The Modern Edit looks into the materials that make the Cork House by Nintim Architects so successful.

Completed in December 2018, Cork House consists of a loft conversion and innovative ground floor extension that was shortlisted for the AJ Small Projects Award in 2019. Designed in collaboration with the clients, a graphic designer and photography agent, this original and playful renovation has been clad with natural cork both externally and internally to create a bold and tactile home. 

The Cladding

The use of interesting materials and the large bright pink pivot door offset the simple pitched roof of the extension. The cork cladding, which will gradually weather to a silver-grey colour, works well with the existing brickwork and adds a really interesting textural quality to the relatively simple form. Cork is a truly sustainable material, as it comes from a tree that naturally regenerates itself, and it is impermeable to both liquids and gases which means as a result it is water resistant and does not rot. Cork also has inherent acoustic and thermal insulating properties, which means it was a perfect choice for the external finish. It is also breathable, free from chemicals, synthetic resins and carcinogenic materials which is why it was left exposed internally as well. Although it has been used in its raw state for thousands of years, cork is now becoming an increasingly popular building material as architects and designers are becoming more aware of its unique properties and the environmental benefits. 

The Windows

By contrasting the natural cork with the bright pink coloured windows, the architects have created a fun and unexpected juxtaposition that adds additional interest to the project.

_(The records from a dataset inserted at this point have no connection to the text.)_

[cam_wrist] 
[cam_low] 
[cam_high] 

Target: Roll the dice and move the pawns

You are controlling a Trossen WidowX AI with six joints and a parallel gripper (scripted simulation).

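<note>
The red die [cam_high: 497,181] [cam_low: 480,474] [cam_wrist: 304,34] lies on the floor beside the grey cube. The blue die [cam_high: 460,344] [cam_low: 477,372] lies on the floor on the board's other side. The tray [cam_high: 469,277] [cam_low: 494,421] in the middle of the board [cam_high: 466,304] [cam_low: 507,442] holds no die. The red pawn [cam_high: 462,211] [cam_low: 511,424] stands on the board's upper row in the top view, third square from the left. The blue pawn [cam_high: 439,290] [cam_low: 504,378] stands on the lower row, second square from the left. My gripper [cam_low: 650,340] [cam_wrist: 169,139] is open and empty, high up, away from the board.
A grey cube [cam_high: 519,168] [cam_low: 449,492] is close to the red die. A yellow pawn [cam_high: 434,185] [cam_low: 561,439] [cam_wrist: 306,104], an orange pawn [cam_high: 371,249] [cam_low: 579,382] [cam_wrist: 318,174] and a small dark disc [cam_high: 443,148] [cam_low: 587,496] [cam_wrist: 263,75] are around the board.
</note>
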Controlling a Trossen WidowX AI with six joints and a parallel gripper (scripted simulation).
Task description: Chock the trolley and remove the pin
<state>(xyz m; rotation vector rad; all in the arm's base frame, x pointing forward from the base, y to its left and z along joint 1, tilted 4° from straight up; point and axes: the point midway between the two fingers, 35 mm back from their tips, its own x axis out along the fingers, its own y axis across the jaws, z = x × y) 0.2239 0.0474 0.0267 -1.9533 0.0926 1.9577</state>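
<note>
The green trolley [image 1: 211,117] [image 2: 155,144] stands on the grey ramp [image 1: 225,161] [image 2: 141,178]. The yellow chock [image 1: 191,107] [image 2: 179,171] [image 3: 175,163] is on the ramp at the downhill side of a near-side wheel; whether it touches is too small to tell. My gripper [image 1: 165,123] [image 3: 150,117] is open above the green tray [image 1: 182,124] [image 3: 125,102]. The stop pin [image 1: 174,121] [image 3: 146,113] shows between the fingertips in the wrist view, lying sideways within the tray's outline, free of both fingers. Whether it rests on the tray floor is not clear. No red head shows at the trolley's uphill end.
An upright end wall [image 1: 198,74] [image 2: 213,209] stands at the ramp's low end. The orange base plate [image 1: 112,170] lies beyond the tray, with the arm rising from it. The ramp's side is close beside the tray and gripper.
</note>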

At the The Modern Edit, we would have probably played it safe with a dark grey or black on the window frames but we can appreciate the playfulness of using a more unusual and bold colour. 

The Interiors

Throughout the project, varying tones of pink have been used to create a coherent internal language that helps to unite the new and old spaces. We particularly like the use of blush coloured tiles by Claybrook for the kitchen splashback as these beautifully smooth tiles made from recycled glass add another contrasting texture. The stepped internal landscape, that was a result of differing floor levels at the front and back of the house, is cleverly used to define the different spaces. However, by using a pale grey resin floor throughout, the architects have successfully created a satisfying sense of connection.

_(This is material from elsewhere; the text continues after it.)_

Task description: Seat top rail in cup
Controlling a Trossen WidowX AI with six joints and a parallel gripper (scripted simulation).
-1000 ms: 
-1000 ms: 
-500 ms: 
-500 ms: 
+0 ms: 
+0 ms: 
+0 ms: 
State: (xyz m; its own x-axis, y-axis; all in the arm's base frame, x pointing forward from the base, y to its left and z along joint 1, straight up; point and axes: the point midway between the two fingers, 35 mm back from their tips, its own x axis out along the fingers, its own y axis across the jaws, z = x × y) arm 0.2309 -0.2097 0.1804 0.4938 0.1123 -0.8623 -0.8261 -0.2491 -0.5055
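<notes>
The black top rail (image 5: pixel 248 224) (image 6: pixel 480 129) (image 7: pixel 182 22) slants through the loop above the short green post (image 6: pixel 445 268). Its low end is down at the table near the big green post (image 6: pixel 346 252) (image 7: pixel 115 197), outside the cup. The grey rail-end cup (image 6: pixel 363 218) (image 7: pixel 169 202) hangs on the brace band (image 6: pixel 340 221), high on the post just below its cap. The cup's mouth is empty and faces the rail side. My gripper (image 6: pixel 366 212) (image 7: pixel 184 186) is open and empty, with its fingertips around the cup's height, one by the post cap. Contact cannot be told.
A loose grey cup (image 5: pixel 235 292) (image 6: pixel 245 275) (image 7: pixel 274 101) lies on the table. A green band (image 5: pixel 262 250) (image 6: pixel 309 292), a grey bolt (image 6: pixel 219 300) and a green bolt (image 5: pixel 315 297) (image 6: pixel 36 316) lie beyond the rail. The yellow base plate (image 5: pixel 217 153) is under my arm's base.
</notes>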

Overall, The Modern Edit feels the project is memorable for a variety of different reasons. We particularly like the consistent palette of materials that is used both externally and internally as by doing this, the architects have successfully incorporated the new extension with the existing house. The use of cork as a building material is notable not only for its environmental credentials but also due to its tactile qualities. By leaving it exposed, especially on the internal walls, the architects have added an additional layer of materiality to an otherwise relatively simple extension. Finally, the bold flash of colour on the windows is particularly admirable and, although not necessarily what we would have gone for, it really makes the project stand out.